- [WORK ITEM]:
Given the entries below, would you transcribe exactly the lines starting at the one with "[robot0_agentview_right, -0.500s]" and ending at the one with "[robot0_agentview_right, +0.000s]", both kept, pictures omitted, nothing extra?

Records from a data source:
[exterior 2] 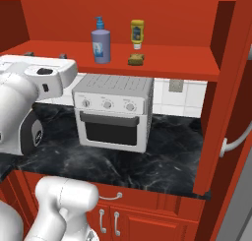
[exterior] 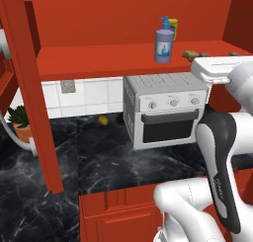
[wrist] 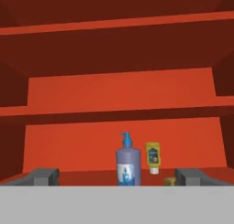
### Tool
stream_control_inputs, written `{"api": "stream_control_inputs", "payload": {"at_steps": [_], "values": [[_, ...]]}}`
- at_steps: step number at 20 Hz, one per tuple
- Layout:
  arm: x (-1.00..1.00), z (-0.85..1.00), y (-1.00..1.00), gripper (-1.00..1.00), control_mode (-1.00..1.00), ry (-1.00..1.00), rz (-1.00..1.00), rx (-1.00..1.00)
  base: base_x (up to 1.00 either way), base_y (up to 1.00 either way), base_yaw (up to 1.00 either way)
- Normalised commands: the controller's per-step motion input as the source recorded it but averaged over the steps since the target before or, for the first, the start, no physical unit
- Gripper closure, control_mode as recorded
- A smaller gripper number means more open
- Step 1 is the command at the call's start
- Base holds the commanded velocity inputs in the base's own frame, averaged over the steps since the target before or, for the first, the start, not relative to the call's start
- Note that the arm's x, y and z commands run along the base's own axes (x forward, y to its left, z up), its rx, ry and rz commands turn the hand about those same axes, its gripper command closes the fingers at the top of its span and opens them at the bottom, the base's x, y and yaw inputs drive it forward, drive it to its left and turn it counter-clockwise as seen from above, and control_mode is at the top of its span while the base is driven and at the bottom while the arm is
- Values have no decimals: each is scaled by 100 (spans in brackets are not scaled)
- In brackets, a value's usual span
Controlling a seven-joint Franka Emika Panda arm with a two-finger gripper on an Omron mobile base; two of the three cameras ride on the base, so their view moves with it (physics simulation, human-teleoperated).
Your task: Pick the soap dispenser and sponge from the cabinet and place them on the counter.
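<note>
The lavender soap dispenser (exterior: pixel 164 43) (exterior 2: pixel 101 44) (wrist: pixel 128 166) with a blue pump stands upright on the red shelf (exterior: pixel 99 58) (exterior 2: pixel 172 58) of the open cabinet. The small tan sponge (exterior: pixel 190 54) (exterior 2: pixel 136 59) (wrist: pixel 170 181) lies on the shelf to its right. My gripper (exterior: pixel 218 54) (exterior 2: pixel 46 54) (wrist: pixel 118 178) is open and empty at shelf height, in front of the shelf edge and short of the bottle. In the hand view the dispenser sits between my fingertips (wrist: pixel 45 176), farther back. The black counter (exterior: pixel 108 162) (exterior 2: pixel 167 156) lies below.
A yellow squeeze bottle (exterior: pixel 174 26) (exterior 2: pixel 137 33) (wrist: pixel 153 157) stands behind the dispenser. A grey toaster oven (exterior: pixel 165 110) (exterior 2: pixel 113 112) sits on the counter under the shelf. Open cabinet doors (exterior: pixel 24 88) (exterior 2: pixel 226 87) hang at both sides. A small fruit (exterior: pixel 103 120) and a potted plant (exterior: pixel 20 122) are on the left.
</note>
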Motion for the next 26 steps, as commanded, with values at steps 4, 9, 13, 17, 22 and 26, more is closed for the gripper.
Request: {"api": "stream_control_inputs", "payload": {"at_steps": [4,9,13,17,22,26], "values": [[27,0,-2,-100,-100,5,0,2,0,0,0],[27,0,-5,-100,-100,6,-1,0,0,0,0],[25,0,-4,-100,-100,5,0,0,0,0,0],[23,0,0,-100,-100,4,0,0,0,0,0],[17,0,0,-100,-100,0,0,0,0,0,0],[4,3,0,-100,-100,0,0,0,0,0,0]]}}
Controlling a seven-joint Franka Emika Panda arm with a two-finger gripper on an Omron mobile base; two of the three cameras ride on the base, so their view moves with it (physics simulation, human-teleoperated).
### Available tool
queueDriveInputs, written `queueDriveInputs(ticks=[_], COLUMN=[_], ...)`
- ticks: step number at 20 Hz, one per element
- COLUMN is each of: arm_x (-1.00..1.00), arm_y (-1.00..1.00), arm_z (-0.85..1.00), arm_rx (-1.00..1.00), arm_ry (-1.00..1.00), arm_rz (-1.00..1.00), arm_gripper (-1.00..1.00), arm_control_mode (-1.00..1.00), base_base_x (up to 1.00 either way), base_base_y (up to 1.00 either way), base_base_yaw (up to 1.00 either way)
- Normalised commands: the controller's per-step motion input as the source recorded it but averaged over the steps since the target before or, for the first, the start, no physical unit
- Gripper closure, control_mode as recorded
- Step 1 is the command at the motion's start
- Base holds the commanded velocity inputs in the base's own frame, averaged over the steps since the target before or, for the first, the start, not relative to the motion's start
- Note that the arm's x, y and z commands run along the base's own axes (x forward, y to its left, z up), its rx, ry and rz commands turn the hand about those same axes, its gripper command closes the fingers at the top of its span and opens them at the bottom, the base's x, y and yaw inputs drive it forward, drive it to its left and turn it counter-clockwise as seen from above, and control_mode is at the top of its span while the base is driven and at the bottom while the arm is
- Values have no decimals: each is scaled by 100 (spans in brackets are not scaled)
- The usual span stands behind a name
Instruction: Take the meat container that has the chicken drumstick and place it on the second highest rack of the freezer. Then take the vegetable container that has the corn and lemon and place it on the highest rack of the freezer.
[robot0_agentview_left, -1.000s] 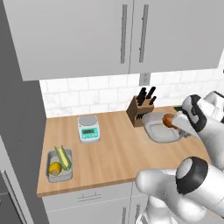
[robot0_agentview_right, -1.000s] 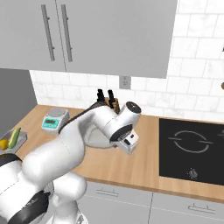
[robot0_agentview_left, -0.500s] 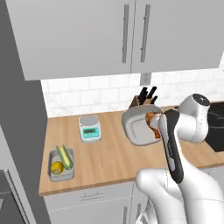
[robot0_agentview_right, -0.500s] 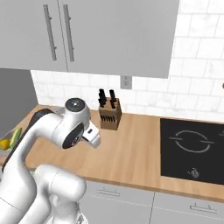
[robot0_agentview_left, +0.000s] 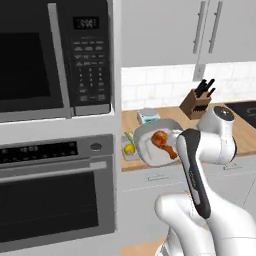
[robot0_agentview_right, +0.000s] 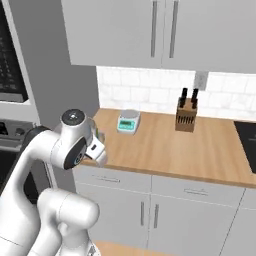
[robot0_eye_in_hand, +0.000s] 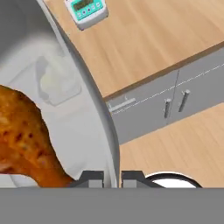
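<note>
End effector (robot0_eye_in_hand: 112, 177) clamps meat container (robot0_eye_in_hand: 94, 118) | oven (robot0_agentview_left: 55, 192) just beside

The tabletop (robot0_agentview_right: 165, 145) is mostly bare wood, open between the scale (robot0_agentview_right: 128, 121) and the knife block (robot0_agentview_right: 186, 115), which both stand back by the tiled wall. At its left end a tall grey wall panel (robot0_agentview_right: 55, 75) closes off that side. Beyond it the microwave (robot0_agentview_left: 55, 55) and oven (robot0_agentview_left: 55, 200) fronts stand flush. The tool (robot0_eye_in_hand: 111, 178) carries the meat container (robot0_agentview_left: 150, 145) off the tabletop's front edge, just beside the corn tray (robot0_agentview_left: 129, 148).
</note>
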Motion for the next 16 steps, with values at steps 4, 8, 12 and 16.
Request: queueDriveInputs(ticks=[4, 8, 12, 16], arm_x=[0, 0, 0, 0], arm_y=[0, 0, 0, 0], arm_z=[0, 0, 0, 0], arm_rx=[0, 0, 0, 0], arm_ry=[0, 0, 0, 0], arm_rz=[0, 0, 0, 0], arm_gripper=[100, 100, 100, 100], arm_control_mode=[100, 100, 100, 100], base_base_x=[-76, -4, -5, -11], base_base_y=[100, 100, 100, 100], base_base_yaw=[16, 21, 26, 32])
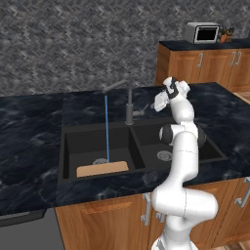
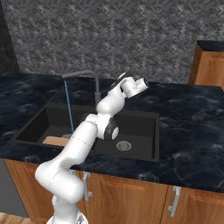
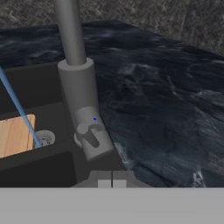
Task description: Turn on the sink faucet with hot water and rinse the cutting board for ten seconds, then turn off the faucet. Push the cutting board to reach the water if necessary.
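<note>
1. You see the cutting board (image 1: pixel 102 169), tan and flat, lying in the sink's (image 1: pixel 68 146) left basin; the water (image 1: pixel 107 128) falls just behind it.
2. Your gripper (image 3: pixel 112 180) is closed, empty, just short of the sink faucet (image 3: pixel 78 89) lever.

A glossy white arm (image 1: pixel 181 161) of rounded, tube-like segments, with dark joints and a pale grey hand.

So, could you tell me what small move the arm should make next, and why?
Probably draw the gripper, which is shut, back from the faucet lever and reach down toward the cutting board. The water is running but appears to land by the drain, just behind the board, so the board likely needs a nudge back under the stream.
</note>
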Available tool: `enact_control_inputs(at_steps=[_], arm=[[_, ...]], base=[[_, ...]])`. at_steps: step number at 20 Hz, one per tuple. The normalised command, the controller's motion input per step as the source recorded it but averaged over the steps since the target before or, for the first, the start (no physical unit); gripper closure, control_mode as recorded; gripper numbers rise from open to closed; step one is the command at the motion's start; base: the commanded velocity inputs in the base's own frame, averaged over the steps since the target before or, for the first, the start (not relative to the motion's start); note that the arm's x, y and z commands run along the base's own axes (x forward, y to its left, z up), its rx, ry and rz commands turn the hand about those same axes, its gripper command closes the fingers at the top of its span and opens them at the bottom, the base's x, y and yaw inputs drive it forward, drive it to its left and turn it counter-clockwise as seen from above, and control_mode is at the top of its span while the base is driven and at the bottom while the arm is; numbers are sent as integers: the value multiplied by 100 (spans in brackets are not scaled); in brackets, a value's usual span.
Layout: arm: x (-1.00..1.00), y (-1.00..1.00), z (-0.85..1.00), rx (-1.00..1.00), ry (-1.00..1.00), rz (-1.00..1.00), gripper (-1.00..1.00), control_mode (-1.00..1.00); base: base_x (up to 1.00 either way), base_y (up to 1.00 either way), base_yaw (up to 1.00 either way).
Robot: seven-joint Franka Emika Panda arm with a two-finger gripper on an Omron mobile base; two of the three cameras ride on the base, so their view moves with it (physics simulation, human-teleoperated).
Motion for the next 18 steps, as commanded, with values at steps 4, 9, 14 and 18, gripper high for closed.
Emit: enact_control_inputs(at_steps=[4,9,14,18], arm=[[0,0,0,0,0,0,100,-100],[0,0,0,0,0,0,100,-100],[0,0,0,0,0,0,100,-100],[0,0,0,0,0,0,100,-100]], base=[[0,0,0],[0,0,0],[0,0,0],[0,0,0]])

- [ANSWER TO THE PROBLEM]:
[robot0_agentview_right, -0.500s] 
[robot0_agentview_left, +0.000s] 
[robot0_agentview_right, +0.000s] 

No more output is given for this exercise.